Repeat each entry word for word. Leave any images out of the copy.

(Stored data)
⟨
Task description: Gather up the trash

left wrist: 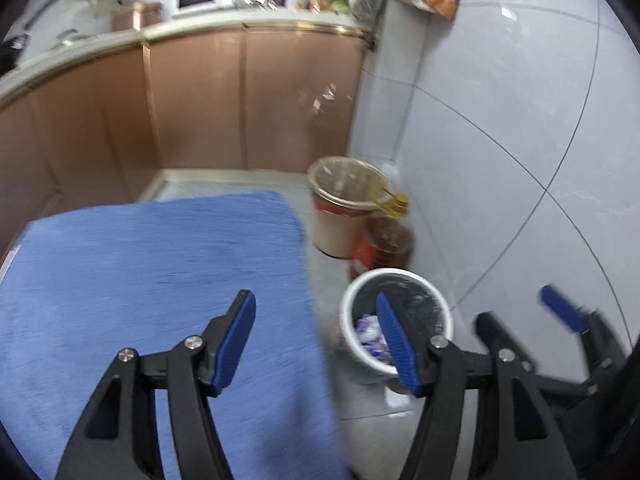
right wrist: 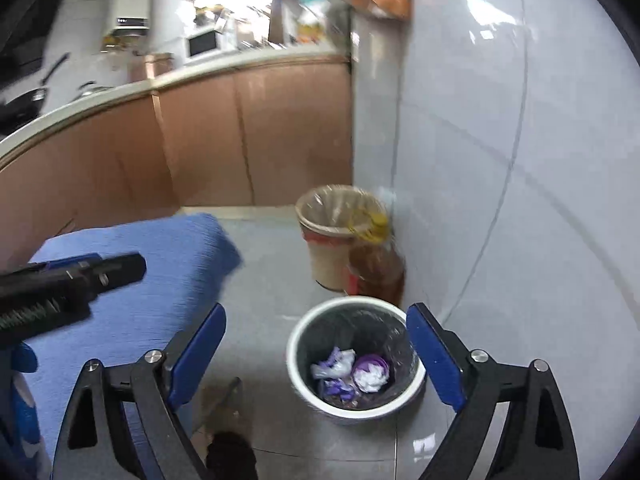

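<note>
A white trash bin with a black liner stands on the grey floor by the tiled wall; it also shows in the left wrist view. Purple and white crumpled trash lies inside it. My right gripper is open and empty, held above the bin. My left gripper is open and empty, over the edge of a blue cloth, left of the bin. The right gripper shows at the right edge of the left wrist view. The left gripper's body shows at the left of the right wrist view.
A tan bin with a clear liner and a bottle of brown oil stand behind the white bin in the corner. Brown cabinets under a counter run along the back. The tiled wall is on the right.
</note>
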A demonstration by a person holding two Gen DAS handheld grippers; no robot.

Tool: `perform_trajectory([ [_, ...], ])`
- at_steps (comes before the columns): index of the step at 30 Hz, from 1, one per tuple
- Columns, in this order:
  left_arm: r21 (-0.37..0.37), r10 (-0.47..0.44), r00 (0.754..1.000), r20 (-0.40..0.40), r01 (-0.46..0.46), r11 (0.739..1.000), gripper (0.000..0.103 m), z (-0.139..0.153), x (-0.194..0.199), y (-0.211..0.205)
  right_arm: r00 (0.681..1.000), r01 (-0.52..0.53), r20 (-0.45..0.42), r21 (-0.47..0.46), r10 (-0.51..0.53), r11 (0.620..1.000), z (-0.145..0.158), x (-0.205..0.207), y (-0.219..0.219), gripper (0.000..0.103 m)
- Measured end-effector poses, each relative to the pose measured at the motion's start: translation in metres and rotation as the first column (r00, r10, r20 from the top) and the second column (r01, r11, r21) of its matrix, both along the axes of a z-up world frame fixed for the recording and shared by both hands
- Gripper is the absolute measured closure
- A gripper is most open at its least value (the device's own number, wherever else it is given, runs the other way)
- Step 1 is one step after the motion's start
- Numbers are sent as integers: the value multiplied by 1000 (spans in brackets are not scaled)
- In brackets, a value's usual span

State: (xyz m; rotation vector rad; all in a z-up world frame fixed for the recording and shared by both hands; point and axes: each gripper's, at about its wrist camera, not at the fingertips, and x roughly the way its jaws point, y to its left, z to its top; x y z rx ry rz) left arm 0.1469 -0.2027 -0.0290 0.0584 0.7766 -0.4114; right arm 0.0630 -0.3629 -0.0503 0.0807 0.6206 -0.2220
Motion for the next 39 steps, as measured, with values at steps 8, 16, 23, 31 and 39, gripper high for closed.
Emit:
perform_trajectory([
  [8, 34, 152, 979, 134, -158, 987, 38, 37, -49, 95, 990, -108, 87, -66, 113, 992, 44, -30, 70, 4],
  [16, 63, 275, 916, 293, -305, 950, 24, 64, -100, 157, 971, -173, 143, -129, 191, 976, 71, -56, 121, 0],
  [23, 56, 356, 863, 358, -400, 915, 19, 78, -127, 181, 958, -196, 176, -165, 225, 967, 81, -79, 146, 0],
  [31, 46, 404, 803, 438, -469, 882, 3, 93, -145, 187, 945, -202, 214, -207, 245, 957, 92, -97, 163, 0],
  [39, 46, 399, 797, 453, -468, 882, 3, 93, -148, 187, 943, -191, 231, -214, 240, 958, 95, -104, 165, 0],
])
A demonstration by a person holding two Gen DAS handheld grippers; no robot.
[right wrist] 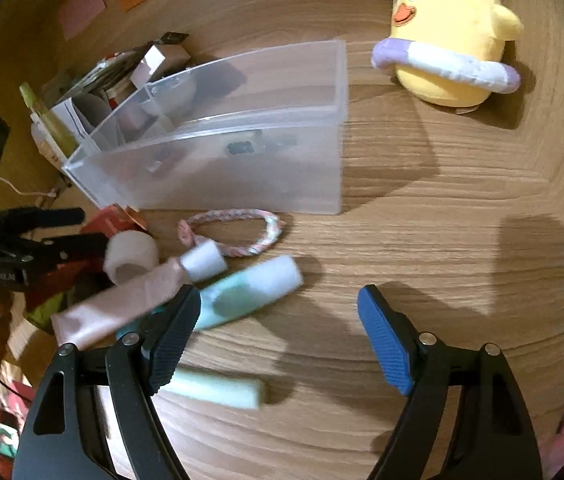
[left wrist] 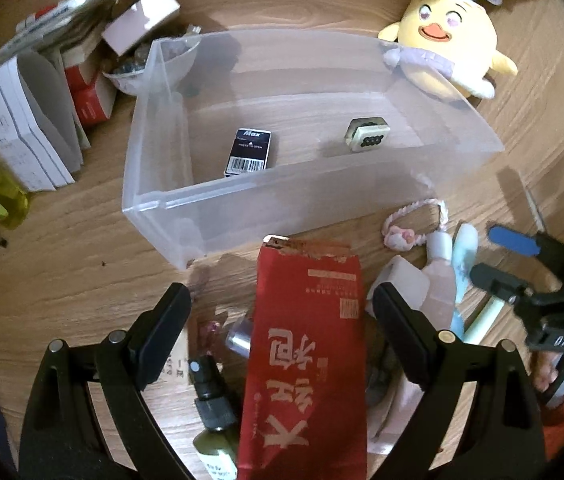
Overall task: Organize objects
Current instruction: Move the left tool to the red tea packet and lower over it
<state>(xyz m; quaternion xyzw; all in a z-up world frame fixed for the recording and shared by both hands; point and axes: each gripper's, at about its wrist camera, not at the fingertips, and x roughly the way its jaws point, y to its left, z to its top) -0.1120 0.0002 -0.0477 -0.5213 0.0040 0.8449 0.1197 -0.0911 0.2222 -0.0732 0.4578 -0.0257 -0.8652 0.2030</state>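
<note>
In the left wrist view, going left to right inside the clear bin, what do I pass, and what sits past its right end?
Black Max box → small cream square piece with a dark face → yellow chick plush, behind the clear bin's far right corner.

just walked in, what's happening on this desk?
A person is sorting desk clutter into a clear plastic bin using two handheld grippers. The left gripper is open, its fingers on either side of a red paper packet without touching it. The right gripper is open over bare wood beside a pink tube and a mint tube. The bin holds only a small black box and a small square item.
</note>
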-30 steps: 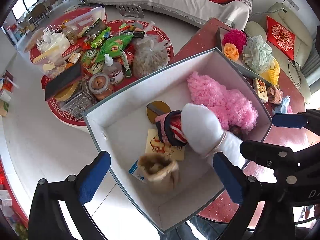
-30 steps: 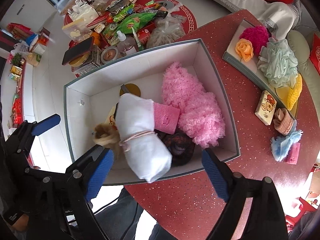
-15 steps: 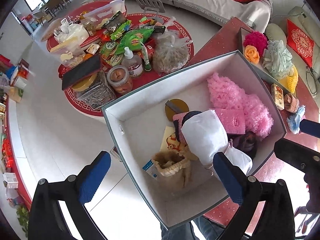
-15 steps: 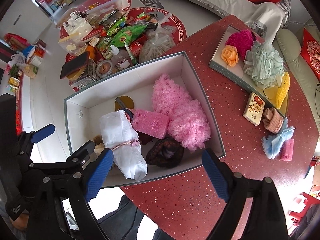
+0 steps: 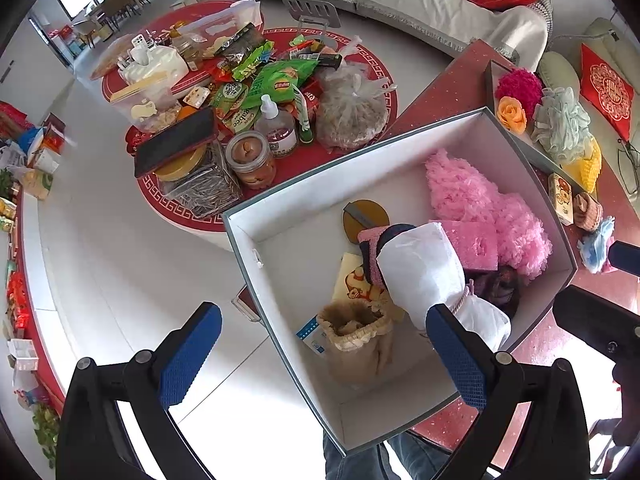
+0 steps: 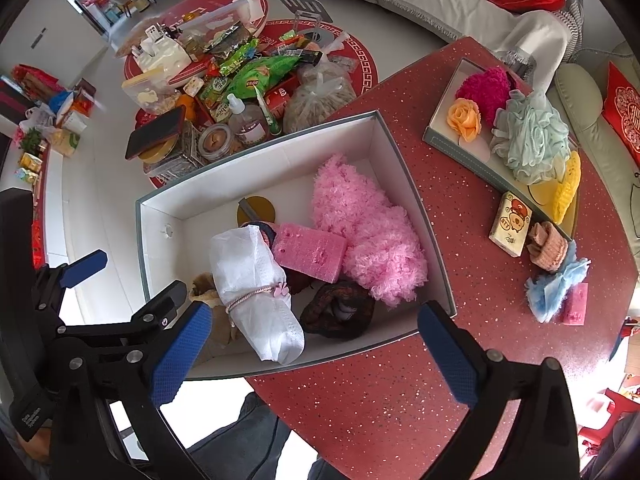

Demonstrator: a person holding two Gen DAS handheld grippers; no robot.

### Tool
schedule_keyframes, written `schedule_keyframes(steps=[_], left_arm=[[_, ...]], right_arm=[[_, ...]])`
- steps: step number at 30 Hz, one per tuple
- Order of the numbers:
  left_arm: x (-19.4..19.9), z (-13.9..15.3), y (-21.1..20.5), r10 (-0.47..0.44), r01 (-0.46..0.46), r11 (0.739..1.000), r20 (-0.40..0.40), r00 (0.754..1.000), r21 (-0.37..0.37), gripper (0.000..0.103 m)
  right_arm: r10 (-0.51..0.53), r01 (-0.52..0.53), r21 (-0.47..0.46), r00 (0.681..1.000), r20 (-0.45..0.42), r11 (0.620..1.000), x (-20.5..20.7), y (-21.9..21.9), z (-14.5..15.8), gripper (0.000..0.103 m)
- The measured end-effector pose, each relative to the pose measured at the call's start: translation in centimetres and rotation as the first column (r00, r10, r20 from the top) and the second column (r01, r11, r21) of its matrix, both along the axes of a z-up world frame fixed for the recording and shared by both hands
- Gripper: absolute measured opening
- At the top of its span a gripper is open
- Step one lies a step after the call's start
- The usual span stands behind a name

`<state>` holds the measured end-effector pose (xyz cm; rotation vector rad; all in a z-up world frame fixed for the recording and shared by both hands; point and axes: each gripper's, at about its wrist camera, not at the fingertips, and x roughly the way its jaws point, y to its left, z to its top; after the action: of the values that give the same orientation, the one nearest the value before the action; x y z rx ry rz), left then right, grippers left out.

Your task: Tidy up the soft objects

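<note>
Right hand-held gripper (image 6: 308, 354) spread wide, jaws just opened further, nothing between; left hand-held gripper (image 5: 322, 350) likewise released; white bundle (image 6: 256, 286) lies inside the box (image 6: 408, 184); box overhangs the surface (image 6: 472, 236); a downward nudge could tip it.
</note>
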<state>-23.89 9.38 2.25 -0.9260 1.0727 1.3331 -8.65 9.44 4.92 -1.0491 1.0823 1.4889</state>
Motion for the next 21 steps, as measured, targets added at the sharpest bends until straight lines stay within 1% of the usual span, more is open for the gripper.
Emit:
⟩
> [Written solution]:
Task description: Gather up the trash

left wrist: 
right wrist: 

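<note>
A white trash bin with a black liner stands on the grey floor by the tiled wall; it also shows in the left wrist view. Purple and white crumpled trash lies inside it. My right gripper is open and empty, held above the bin. My left gripper is open and empty, over the edge of a blue cloth, left of the bin. The right gripper shows at the right edge of the left wrist view. The left gripper's body shows at the left of the right wrist view.
A tan bin with a clear liner and a bottle of brown oil stand behind the white bin in the corner. Brown cabinets under a counter run along the back. The tiled wall is on the right.
</note>
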A demonstration by a person holding two Gen DAS handheld grippers; no robot.

Tool: `perform_trajectory([ [_, ...], ])`
- at_steps (comes before the columns): index of the step at 30 Hz, from 1, one per tuple
- Columns, in this order:
  left_arm: r21 (-0.37..0.37), r10 (-0.47..0.44), r00 (0.754..1.000), r20 (-0.40..0.40), r01 (-0.46..0.46), r11 (0.739..1.000), gripper (0.000..0.103 m), z (-0.139..0.153), x (-0.194..0.199), y (-0.211..0.205)
  right_arm: r00 (0.681..1.000), r01 (-0.52..0.53), r20 (-0.45..0.42), r21 (-0.47..0.46), r10 (-0.51..0.53), r11 (0.620..1.000), z (-0.145..0.158), x (-0.205..0.207), y (-0.219..0.219), gripper (0.000..0.103 m)
- Measured end-effector poses, each relative to the pose measured at the motion's start: translation in metres and rotation as the first column (r00, r10, r20 from the top) and the second column (r01, r11, r21) of its matrix, both along the axes of a z-up world frame fixed for the recording and shared by both hands
- Gripper is the absolute measured closure
- A gripper is most open at its least value (the device's own number, wherever else it is given, runs the other way)
- Step 1 is one step after the motion's start
- Numbers are sent as integers: the value multiplied by 1000 (spans in brackets are not scaled)
- In brackets, a value's usual span

State: (xyz m; rotation vector rad; all in a z-up world frame fixed for the recording and shared by both hands; point and axes: each gripper's, at about its wrist camera, not at the fingertips, and x roughly the way its jaws point, y to its left, z to its top; x y z rx ry rz) left arm 0.1469 -0.2027 -0.0290 0.0584 0.7766 -0.4114; right arm 0.0630 -0.3629 -0.0503 0.0807 0.6206 -0.2220
Motion for the next 39 steps, as measured, with values at steps 8, 16, 23, 31 and 39, gripper high for closed.
Emit:
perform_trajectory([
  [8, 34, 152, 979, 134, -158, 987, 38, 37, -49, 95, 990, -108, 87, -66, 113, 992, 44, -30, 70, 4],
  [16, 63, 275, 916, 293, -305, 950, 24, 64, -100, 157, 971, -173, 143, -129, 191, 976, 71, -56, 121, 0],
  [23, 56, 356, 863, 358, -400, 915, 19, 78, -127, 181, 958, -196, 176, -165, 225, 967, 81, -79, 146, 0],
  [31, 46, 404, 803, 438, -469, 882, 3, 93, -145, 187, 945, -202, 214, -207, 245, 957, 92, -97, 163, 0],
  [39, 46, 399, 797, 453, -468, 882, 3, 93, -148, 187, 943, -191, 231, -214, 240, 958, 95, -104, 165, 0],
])
A demonstration by a person holding two Gen DAS handheld grippers; no robot.
[right wrist] 
[left wrist] 
Overall task: Organize objects
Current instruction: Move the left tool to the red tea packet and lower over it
<state>(xyz m; quaternion xyzw; all in a z-up world frame fixed for the recording and shared by both hands; point and axes: each gripper's, at about its wrist camera, not at the fingertips, and x roughly the way its jaws point, y to its left, z to its top) -0.1120 0.0002 -0.0477 -0.5213 0.0040 0.8449 0.1197 -0.0911 0.2222 -0.0732 0.4578 -0.0257 -0.8652 0.2030</state>
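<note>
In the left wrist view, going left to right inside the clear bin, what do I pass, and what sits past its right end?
Black Max box → small cream square piece with a dark face → yellow chick plush, behind the clear bin's far right corner.

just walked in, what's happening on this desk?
A person is sorting desk clutter into a clear plastic bin using two handheld grippers. The left gripper is open, its fingers on either side of a red paper packet without touching it. The right gripper is open over bare wood beside a pink tube and a mint tube. The bin holds only a small black box and a small square item.
</note>
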-30 steps: 
-30 steps: 
-15 steps: 
-15 steps: 
+0 steps: 
+0 steps: 

Demonstrator: a person holding two Gen DAS handheld grippers; no robot.

### Tool
schedule_keyframes, written `schedule_keyframes(steps=[_], left_arm=[[_, ...]], right_arm=[[_, ...]])`
- steps: step number at 30 Hz, one per tuple
- Order of the numbers:
  left_arm: x (-19.4..19.9), z (-13.9..15.3), y (-21.1..20.5), r10 (-0.47..0.44), r01 (-0.46..0.46), r11 (0.739..1.000), r20 (-0.40..0.40), r00 (0.754..1.000), r21 (-0.37..0.37), gripper (0.000..0.103 m)
  right_arm: r10 (-0.51..0.53), r01 (-0.52..0.53), r21 (-0.47..0.46), r00 (0.681..1.000), r20 (-0.45..0.42), r11 (0.620..1.000), x (-20.5..20.7), y (-21.9..21.9), z (-14.5..15.8), gripper (0.000..0.103 m)
- The measured end-effector pose, each relative to the pose measured at the call's start: translation in centimetres and rotation as the first column (r00, r10, r20 from the top) and the second column (r01, r11, r21) of its matrix, both along the axes of a z-up world frame fixed for the recording and shared by both hands
- Gripper: absolute measured opening
- At the top of its span a gripper is open
- Step one lies a step after the call's start
- The usual span stands behind a name

`<state>` holds the measured end-effector pose (xyz cm; rotation vector rad; all in a z-up world frame fixed for the recording and shared by both hands; point and axes: each gripper's, at about its wrist camera, not at the fingertips, and x roughly the way its jaws point, y to its left, z to its top; after the action: of the values that give the same orientation, the one nearest the value before the action; x y z rx ry rz), left then right, grippers left out.

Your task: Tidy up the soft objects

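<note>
Right hand-held gripper (image 6: 308, 354) spread wide, jaws just opened further, nothing between; left hand-held gripper (image 5: 322, 350) likewise released; white bundle (image 6: 256, 286) lies inside the box (image 6: 408, 184); box overhangs the surface (image 6: 472, 236); a downward nudge could tip it.
</note>
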<state>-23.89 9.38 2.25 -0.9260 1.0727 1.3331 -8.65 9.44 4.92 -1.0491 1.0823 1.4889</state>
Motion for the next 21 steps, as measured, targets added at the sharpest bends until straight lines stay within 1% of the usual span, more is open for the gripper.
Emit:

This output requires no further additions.